[TASK ITEM] Don't include any picture when you restate the data word for word.

[COLLECTED DATA]

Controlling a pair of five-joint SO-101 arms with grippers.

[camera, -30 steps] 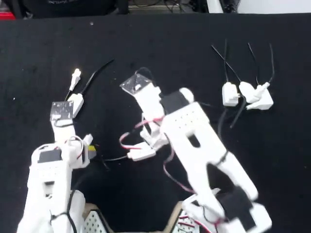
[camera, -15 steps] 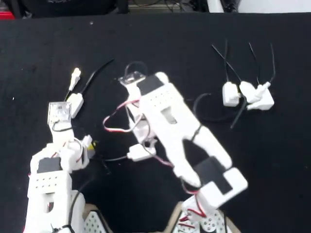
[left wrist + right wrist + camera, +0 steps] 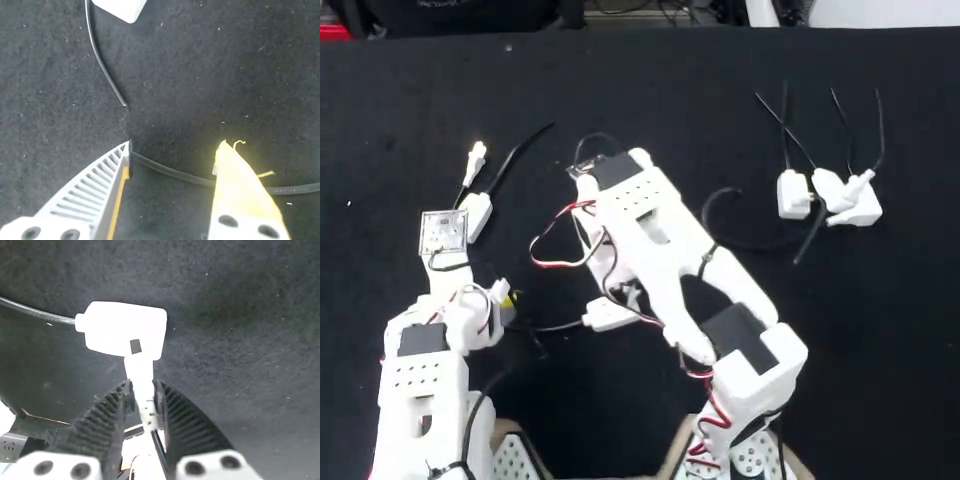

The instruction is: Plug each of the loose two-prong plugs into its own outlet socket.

[SOLUTION TO THE PROBLEM]
Controlling a pair of five-joint SO-101 arms with grippers.

[camera, -30 steps] 
[camera, -15 steps] 
[left wrist + right wrist + camera, +0 steps] 

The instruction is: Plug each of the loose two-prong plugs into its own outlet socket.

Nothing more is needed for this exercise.